*RECORDS PROVIDED*.
▬▬▬▬▬▬
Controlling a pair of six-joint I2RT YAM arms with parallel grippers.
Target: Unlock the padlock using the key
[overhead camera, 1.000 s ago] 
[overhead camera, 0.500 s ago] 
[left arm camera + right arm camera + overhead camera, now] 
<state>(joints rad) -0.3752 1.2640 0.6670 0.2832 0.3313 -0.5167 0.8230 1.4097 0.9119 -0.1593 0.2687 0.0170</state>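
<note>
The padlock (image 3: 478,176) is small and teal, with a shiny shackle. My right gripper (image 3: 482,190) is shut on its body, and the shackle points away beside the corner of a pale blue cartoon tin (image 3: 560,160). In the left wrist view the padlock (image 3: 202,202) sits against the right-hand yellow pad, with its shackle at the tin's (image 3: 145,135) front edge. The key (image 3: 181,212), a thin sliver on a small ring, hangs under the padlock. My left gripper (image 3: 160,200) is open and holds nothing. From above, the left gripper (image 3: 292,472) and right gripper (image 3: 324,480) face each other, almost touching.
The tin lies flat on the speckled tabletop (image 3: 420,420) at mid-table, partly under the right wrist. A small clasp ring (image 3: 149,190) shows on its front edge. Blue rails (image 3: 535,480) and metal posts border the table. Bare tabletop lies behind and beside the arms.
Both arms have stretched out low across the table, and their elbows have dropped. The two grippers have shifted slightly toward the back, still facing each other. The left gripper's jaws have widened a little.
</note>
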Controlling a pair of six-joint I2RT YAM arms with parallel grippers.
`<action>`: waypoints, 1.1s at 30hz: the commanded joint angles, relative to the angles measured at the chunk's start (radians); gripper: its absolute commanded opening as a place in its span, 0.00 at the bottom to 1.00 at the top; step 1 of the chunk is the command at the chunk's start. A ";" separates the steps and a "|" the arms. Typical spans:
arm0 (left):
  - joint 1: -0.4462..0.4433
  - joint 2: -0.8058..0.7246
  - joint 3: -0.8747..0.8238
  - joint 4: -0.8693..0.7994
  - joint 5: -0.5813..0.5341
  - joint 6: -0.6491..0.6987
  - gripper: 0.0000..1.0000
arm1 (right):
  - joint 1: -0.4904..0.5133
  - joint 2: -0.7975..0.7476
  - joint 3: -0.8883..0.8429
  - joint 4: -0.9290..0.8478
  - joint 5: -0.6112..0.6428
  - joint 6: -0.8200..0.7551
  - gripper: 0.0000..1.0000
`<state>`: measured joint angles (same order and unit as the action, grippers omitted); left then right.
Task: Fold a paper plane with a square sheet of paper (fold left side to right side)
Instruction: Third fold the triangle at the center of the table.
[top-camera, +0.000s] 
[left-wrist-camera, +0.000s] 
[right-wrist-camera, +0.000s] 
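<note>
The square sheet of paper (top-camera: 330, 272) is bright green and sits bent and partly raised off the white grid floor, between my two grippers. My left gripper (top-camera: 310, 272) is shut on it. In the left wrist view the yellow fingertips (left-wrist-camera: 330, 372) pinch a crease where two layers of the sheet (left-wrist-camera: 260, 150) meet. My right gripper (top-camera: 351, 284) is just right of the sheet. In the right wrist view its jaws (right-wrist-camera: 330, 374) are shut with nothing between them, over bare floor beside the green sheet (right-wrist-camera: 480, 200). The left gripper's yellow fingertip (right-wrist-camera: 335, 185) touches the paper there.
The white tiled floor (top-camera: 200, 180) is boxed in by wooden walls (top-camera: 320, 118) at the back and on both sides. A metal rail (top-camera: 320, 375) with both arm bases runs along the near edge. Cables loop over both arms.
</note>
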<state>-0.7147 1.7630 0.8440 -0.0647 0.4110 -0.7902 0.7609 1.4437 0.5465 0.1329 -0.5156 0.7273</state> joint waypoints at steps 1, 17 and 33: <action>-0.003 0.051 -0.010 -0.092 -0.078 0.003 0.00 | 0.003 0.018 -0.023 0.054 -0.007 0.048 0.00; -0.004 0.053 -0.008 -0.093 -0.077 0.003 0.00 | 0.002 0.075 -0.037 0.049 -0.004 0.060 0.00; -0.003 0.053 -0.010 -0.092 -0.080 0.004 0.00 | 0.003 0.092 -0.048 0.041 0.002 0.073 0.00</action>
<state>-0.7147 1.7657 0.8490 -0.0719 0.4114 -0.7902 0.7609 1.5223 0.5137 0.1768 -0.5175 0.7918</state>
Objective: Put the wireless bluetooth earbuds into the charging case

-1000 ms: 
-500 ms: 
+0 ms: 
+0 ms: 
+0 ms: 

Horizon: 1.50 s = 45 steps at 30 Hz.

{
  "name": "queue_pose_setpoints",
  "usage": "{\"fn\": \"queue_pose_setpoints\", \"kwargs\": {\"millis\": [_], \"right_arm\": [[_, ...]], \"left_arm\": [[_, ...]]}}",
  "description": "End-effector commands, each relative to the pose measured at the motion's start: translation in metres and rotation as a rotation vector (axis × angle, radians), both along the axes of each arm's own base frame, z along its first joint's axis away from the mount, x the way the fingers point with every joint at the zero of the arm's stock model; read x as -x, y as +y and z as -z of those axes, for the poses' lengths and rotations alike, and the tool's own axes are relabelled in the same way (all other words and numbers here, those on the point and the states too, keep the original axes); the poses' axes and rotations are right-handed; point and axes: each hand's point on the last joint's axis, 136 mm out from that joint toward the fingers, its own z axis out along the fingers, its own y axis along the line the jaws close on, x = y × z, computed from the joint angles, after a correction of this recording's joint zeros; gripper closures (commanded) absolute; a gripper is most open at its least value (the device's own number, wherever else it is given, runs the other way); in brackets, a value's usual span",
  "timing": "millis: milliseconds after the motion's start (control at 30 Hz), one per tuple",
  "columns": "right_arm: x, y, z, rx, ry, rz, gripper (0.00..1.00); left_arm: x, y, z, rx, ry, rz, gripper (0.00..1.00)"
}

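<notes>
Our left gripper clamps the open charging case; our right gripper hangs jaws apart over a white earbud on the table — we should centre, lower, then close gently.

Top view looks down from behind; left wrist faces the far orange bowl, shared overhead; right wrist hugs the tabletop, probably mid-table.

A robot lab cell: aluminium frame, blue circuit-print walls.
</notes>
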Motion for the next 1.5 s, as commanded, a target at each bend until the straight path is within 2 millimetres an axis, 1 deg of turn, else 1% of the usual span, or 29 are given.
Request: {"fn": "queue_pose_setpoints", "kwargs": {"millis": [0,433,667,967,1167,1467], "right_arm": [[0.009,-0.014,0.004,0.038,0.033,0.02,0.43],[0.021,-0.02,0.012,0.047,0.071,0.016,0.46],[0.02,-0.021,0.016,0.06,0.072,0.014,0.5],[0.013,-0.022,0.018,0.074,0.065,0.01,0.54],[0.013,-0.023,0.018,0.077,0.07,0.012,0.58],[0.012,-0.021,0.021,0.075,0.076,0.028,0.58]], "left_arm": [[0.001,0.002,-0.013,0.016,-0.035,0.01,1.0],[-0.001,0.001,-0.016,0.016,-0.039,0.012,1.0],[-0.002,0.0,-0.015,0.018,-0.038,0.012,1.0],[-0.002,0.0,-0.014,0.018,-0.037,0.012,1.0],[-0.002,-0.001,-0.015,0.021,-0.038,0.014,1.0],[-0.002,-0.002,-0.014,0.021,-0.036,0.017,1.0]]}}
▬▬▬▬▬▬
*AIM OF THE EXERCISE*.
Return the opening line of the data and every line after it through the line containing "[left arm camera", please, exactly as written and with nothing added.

*RESPONSE BOX*.
Controlling a pair of six-joint I2RT YAM arms with parallel grippers.
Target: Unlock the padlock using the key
[overhead camera, 1.000 s ago] 
[overhead camera, 0.500 s ago] 
[left arm camera + right arm camera + overhead camera, now] 

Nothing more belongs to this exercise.